■ **ABOUT THIS TASK**: Output the listing below verbatim, without images.

■ **DATASET CONTENT**:
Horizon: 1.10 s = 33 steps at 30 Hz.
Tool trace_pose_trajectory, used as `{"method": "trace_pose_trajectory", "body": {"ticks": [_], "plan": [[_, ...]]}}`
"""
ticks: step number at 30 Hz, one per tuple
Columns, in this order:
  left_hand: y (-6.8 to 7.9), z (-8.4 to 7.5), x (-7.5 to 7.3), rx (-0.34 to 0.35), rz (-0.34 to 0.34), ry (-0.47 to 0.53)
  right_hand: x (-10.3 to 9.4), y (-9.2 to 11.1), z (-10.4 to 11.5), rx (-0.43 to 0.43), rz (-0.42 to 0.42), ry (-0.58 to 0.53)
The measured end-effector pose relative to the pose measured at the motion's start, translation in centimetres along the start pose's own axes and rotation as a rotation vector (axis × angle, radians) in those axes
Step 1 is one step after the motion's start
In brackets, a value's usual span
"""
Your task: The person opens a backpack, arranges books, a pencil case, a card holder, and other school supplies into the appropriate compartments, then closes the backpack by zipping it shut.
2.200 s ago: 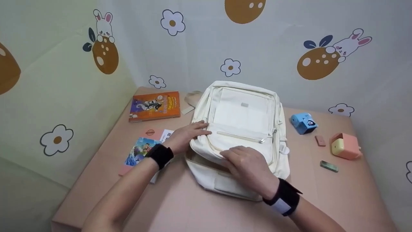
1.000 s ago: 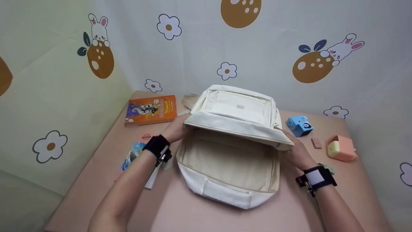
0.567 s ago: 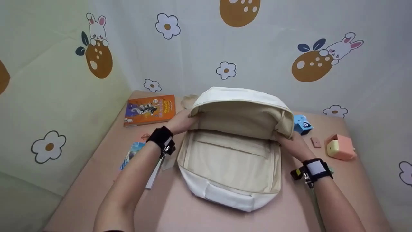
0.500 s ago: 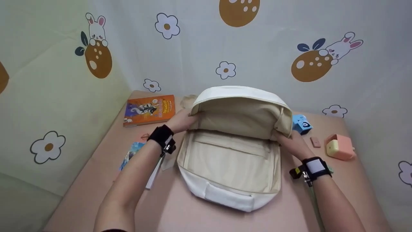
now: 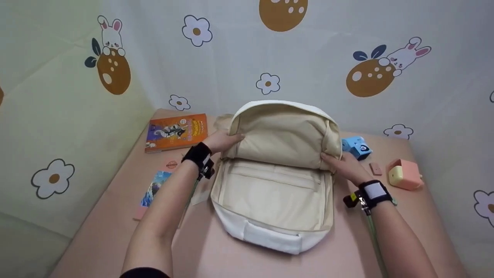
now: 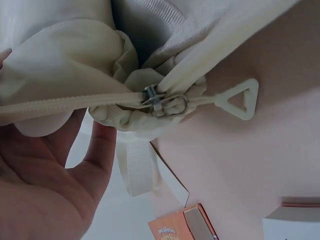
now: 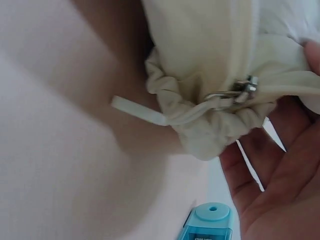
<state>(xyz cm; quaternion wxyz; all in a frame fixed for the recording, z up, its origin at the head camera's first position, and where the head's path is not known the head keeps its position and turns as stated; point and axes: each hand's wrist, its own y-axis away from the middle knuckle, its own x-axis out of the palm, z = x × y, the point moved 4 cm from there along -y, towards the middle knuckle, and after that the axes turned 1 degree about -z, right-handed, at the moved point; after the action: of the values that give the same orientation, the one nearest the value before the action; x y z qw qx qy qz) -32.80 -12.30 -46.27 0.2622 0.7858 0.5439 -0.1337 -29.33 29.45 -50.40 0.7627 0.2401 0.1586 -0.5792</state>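
A white backpack [image 5: 270, 204] lies on the table, its main compartment unzipped and its beige lining showing. The front panel [image 5: 281, 135] stands raised at the back. My left hand [image 5: 223, 140] grips the panel's left edge, thumb on the lining and fingers behind. On the other side my right hand [image 5: 345, 165] holds the right edge the same way, thumb inside. In the left wrist view a zipper slider [image 6: 154, 97] with a triangular pull [image 6: 242, 100] hangs near the fingers. The right wrist view shows another zipper slider [image 7: 245, 90] beside gathered fabric.
An orange book [image 5: 175, 132] lies at back left, with a blue-covered booklet [image 5: 155, 187] nearer, partly behind my left forearm. To the right sit a blue pencil sharpener [image 5: 357, 146], a small pink block [image 5: 375, 168] and a pink-and-yellow box-shaped thing [image 5: 407, 174]. Patterned curtains [image 5: 231, 58] stand behind.
My hands moved from the closed-over front to both side edges and lifted the front panel up and back. The lining came into view, and the panel now stands more upright.
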Motion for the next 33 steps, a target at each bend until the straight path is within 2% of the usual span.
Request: {"method": "trace_pose_trajectory", "body": {"ticks": [5, 11, 19, 24, 29, 33], "plan": [[-0.2, 0.1, 0.1, -0.019, 0.031, -0.011, 0.0, 0.1, 0.2, 0.009, 0.032, -0.018], [-0.4, 0.4, 0.0, -0.027, 0.025, -0.002, -0.1, -0.2, 0.8, 0.069, 0.043, 0.018], [0.0, 0.6, 0.0, -0.08, 0.044, 0.075, -0.3, -0.7, 1.6, 0.149, 0.073, 0.034], [0.4, 0.5, -0.2, -0.091, 0.087, 0.123, -0.5, -1.2, 1.8, 0.172, 0.116, 0.028], [0.8, 0.5, -0.5, -0.071, 0.107, 0.117, -0.6, -1.5, 1.9, 0.189, 0.124, 0.032], [1.5, 0.6, -1.2, -0.006, 0.14, 0.146, -0.4, -1.6, 2.1, 0.199, 0.13, 0.037]]}}
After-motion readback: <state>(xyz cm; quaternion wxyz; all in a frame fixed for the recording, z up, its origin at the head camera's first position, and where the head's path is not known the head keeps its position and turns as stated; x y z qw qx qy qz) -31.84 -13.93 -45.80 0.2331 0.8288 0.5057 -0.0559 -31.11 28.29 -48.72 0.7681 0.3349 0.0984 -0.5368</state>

■ **WRITTEN ANSWER**:
Horizon: 1.10 s = 33 steps at 30 Hz.
Tool trace_pose_trajectory, used as `{"method": "trace_pose_trajectory", "body": {"ticks": [_], "plan": [[_, ...]]}}`
"""
ticks: step number at 30 Hz, one per tuple
Columns, in this order:
  left_hand: y (-6.8 to 7.9), z (-8.4 to 7.5), x (-7.5 to 7.3), rx (-0.34 to 0.35), rz (-0.34 to 0.34), ry (-0.47 to 0.53)
  right_hand: x (-10.3 to 9.4), y (-9.2 to 11.1), z (-10.4 to 11.5), rx (-0.43 to 0.43), rz (-0.42 to 0.42), ry (-0.58 to 0.53)
The measured end-effector pose relative to the pose measured at the motion's start, translation in centimetres along the start pose's own axes and rotation as a rotation vector (axis × angle, radians) in those axes
Step 1 is one step after the motion's start
In brackets, a value's usual span
"""
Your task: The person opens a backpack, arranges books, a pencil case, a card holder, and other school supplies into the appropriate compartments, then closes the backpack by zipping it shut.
2.200 s ago: 
1.000 s ago: 
0.567 s ago: 
0.500 s ago: 
now: 
now: 
now: 
<state>(xyz cm; quaternion wxyz; all in a frame fixed for the recording, z up, its origin at the head camera's first position, and where the head's path is not known the head keeps its position and turns as stated; point and axes: each hand's wrist, its own y-axis away from the middle knuckle, its own x-axis out of the palm, z = x × y, the point moved 4 cm from there along -y, towards the middle knuckle, and after that the axes turned 1 degree about -z, right-handed, at the moved point; after the action: of the values that give the same orientation, the one nearest the value before the action; x y z qw qx qy qz) -32.80 -12.30 -46.27 0.2622 0.7858 0.5439 -0.1337 -29.33 29.45 -50.40 0.7627 0.2401 0.1586 -0.5792</state>
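A white backpack [image 5: 270, 204] lies on the table, its main compartment unzipped and its beige lining showing. The front panel [image 5: 281, 135] stands raised at the back. My left hand [image 5: 223, 140] grips the panel's left edge, thumb on the lining and fingers behind. On the other side my right hand [image 5: 345, 165] holds the right edge the same way, thumb inside. In the left wrist view a zipper slider [image 6: 154, 97] with a triangular pull [image 6: 242, 100] hangs near the fingers. The right wrist view shows another zipper slider [image 7: 245, 90] beside gathered fabric.
An orange book [image 5: 175, 132] lies at back left, with a blue-covered booklet [image 5: 155, 187] nearer, partly behind my left forearm. To the right sit a blue pencil sharpener [image 5: 357, 146], a small pink block [image 5: 375, 168] and a pink-and-yellow box-shaped thing [image 5: 407, 174]. Patterned curtains [image 5: 231, 58] stand behind.
My hands moved from the closed-over front to both side edges and lifted the front panel up and back. The lining came into view, and the panel now stands more upright.
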Motion for the next 33 steps, a target at each bend until the straight path is within 2% of the usual span.
Request: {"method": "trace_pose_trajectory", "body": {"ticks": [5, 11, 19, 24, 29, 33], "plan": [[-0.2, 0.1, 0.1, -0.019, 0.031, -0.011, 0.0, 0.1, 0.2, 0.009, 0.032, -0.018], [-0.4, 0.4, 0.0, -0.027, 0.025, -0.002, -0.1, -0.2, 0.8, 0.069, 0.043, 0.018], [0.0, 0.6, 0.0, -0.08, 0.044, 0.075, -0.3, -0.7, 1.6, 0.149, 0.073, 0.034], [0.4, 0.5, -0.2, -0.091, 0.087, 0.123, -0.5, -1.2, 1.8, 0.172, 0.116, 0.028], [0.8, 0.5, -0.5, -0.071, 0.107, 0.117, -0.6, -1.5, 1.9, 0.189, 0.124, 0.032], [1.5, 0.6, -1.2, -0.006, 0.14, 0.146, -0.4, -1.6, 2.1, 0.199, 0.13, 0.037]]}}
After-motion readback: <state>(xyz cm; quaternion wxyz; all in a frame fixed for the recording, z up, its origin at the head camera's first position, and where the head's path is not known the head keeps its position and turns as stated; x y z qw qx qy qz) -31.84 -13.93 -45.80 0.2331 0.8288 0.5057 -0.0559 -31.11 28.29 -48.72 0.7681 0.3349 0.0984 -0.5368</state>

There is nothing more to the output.